Con la novedad de que fue la propia presidenta Claudia Sheinbaum, como corresponde, anunció el relevo de Juan Ramón de la Fuente al frente de la Secretaría de Relaciones Exteriores proponiendo a Roberto Velasco Alvarez, que se venía desempañando como subsecretario para América del Norte, como nuevo canciller.
Se dice en los círculos diplomáticos que el puesto supuestamente le hubiera correspondido a la subsecretaria del ramo, María Teresa Mercado, pero por algo, la presidenta se inclinó por Velasco.
La razón de la salida de De la Fuente, fue por “motivos de salud”. Sin embargo, la víspera de este movimiento que se dio en días santos, mucho se especuló en redes sociales respecto a presuntas razones verdaderas.
En un video que igualmente circuló por las redes sociales, la propia jefa del Ejecutivo, indicó que el doctor de la Fuente “seguirá ayudando en distintos temas”.
Varios detalles saltan a la vista. El primero, que Velasco Alvarez pertenece desde hace un buen tiempo al equipo del actual secretario de Economía, Marcelo Ebrard, -que actualmente lidia con los trajines del TMEC-, aunque también contó con el respaldo incondicional de su tío, Cuauhtémoc Velasco Oliva, perteneciente al círculo del titular de la SE.
Velasco Alvarez llegó y empezó a tomar relevancia desde que Ebrard se desempeñaba como titular de la SRE, desde donde es recordado porque fue él quien negoció el tema de las vacunas del Covid y supuso que eso le daría puntos para que fuera señalado por Andrés Manuel López Obrador como la “corcholata” principal en la de elección presidencial del 2024.
Luego, se vino un enfrentamiento entre Ebrard y la actual presidenta de la República.
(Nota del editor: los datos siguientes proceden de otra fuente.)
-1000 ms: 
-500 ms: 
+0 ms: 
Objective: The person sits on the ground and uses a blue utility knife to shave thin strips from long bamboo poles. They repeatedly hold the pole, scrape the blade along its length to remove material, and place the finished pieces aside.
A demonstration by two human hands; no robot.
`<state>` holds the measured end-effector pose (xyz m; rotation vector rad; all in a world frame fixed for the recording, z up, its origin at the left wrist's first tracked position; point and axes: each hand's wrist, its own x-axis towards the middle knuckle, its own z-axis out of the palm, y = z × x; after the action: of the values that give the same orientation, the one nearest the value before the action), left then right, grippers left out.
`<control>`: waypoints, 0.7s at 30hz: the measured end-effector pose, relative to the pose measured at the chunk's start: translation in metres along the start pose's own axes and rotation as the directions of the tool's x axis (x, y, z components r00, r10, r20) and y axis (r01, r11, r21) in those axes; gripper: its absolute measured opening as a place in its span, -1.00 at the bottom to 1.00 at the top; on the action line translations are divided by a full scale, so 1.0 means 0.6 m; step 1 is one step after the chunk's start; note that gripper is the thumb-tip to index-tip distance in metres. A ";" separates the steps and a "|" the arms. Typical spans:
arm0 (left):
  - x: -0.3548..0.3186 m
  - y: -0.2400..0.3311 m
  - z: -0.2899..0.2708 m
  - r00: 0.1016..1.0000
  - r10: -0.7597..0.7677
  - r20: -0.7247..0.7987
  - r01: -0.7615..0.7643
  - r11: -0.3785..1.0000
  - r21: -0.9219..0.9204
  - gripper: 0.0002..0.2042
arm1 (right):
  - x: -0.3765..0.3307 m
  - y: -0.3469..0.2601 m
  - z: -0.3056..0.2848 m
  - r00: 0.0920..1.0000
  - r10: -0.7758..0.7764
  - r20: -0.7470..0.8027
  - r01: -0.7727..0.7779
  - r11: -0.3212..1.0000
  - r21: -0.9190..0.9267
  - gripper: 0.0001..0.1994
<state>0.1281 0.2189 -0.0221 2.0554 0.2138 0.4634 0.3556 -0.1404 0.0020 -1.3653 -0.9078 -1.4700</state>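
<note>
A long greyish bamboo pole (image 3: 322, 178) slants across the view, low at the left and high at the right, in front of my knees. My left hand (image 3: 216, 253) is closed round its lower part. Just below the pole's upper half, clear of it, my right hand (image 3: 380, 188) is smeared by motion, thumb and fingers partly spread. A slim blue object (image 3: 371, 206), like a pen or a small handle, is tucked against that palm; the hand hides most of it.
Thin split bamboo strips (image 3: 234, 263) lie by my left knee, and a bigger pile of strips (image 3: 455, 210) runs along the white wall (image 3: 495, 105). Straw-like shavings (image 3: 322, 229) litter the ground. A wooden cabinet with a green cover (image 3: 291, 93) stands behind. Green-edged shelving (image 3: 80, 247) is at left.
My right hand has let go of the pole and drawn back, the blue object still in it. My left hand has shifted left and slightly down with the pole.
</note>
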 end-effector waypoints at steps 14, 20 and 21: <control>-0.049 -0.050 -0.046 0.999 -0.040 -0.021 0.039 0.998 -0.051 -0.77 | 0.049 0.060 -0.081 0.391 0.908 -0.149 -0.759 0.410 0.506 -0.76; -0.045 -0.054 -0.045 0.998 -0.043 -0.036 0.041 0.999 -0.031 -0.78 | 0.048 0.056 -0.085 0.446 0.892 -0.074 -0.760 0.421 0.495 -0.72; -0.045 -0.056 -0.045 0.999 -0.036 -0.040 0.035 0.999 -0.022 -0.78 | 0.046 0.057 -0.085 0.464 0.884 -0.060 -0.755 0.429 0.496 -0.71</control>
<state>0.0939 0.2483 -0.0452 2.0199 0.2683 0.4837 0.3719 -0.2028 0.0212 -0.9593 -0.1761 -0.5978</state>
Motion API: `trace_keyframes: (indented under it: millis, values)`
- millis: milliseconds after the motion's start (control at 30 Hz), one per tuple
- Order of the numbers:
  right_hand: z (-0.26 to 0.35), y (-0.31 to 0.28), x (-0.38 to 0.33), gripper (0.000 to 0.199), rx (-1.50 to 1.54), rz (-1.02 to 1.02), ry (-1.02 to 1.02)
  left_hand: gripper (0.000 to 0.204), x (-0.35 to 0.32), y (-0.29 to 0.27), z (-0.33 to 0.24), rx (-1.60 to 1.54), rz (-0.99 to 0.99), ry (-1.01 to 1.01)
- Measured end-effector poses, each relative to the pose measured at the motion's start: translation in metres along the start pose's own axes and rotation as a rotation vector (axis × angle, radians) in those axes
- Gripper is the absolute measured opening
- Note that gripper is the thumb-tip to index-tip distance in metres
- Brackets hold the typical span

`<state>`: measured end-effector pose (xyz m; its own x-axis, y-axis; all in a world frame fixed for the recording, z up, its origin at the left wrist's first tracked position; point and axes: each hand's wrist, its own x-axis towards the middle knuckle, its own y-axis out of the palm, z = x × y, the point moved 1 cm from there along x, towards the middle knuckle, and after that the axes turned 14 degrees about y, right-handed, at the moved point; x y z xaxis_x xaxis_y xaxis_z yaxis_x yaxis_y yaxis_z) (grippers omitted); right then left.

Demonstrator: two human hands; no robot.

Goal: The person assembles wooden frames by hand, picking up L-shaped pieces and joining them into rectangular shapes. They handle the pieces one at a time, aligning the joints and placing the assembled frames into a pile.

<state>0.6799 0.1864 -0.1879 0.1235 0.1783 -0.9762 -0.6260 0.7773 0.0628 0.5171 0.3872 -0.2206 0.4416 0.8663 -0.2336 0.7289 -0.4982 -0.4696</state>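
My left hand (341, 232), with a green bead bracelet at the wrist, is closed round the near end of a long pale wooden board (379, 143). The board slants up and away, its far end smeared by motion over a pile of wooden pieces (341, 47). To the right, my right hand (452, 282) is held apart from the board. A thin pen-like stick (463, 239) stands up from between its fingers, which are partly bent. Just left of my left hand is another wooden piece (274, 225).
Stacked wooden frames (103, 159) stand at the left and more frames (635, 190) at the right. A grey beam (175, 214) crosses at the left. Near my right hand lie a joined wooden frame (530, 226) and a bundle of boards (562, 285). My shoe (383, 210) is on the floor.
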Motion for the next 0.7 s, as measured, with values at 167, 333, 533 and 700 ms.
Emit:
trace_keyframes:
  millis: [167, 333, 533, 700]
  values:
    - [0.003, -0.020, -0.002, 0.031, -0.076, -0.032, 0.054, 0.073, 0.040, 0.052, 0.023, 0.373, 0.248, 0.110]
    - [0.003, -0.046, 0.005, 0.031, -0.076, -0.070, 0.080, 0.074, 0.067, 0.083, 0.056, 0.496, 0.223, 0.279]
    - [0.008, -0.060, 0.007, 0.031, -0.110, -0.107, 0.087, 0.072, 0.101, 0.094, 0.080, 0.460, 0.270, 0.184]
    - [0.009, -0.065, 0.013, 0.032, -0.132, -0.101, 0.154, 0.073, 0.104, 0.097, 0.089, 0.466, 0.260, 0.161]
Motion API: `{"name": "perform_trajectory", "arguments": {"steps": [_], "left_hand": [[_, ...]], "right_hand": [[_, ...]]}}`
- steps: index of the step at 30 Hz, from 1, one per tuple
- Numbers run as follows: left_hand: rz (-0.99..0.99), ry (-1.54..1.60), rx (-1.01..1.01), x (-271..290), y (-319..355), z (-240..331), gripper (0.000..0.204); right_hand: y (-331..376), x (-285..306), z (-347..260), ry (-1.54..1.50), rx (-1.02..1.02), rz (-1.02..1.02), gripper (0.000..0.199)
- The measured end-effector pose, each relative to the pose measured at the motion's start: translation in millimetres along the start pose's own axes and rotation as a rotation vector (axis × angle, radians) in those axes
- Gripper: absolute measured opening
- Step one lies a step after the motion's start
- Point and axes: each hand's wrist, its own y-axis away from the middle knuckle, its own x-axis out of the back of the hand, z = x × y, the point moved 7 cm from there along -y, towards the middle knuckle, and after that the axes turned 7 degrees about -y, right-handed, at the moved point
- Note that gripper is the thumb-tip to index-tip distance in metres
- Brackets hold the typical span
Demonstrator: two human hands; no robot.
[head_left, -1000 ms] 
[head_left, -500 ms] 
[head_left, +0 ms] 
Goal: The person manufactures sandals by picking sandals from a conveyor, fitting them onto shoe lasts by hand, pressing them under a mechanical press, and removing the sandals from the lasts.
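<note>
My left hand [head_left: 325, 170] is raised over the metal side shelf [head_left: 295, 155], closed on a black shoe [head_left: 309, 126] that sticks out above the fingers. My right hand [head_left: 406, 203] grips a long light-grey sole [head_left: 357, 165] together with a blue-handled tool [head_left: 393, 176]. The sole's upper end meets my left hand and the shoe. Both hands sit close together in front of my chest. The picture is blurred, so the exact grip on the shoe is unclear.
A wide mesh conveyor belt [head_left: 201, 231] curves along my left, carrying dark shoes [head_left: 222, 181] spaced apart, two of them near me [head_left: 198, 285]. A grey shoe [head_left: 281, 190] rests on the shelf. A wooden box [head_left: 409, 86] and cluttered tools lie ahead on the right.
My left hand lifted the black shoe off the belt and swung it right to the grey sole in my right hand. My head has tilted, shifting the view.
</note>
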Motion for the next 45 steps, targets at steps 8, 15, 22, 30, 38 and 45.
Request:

El exjefe de Gobierno de la CDMX, que se sentía con todo el derecho, alegó que no había piso parejo en las encuestas que el partido Morena llevó a cabo la víspera electoral de ese año, pero ya se sabía con antelación que el entonces presidente, había decidido a quien pasarle el “bastón de mando”.
Total, que el hoy secretario de Economía se quedó en Morena y forma parte del gabinete de la presidenta, algo que se sometió a las apuestas, dada la indignación que había manifestado Ebrard ante lo que consideró una trampa.
Así que aquí esta una vertiente de las muchas lecturas que pueden dar este cambio que hizo Sheinbaum en su gabinete, y se dice que vienen más.
Por parte del hoy exsecretario de Relaciones Exteriores, fue muy cuestionable el papel que hizo en esa dependencia, especialmente con la llegada de Donald Trump a la Casa Blanca; más aún si se compara con la gestión de De la Fuente como secretario de Salud en los tiempos de Ernesto Zedillo y que posteriormente al frente de la UNAM, realmente destacó y operó, pero en su papel como canciller dejó qué desear.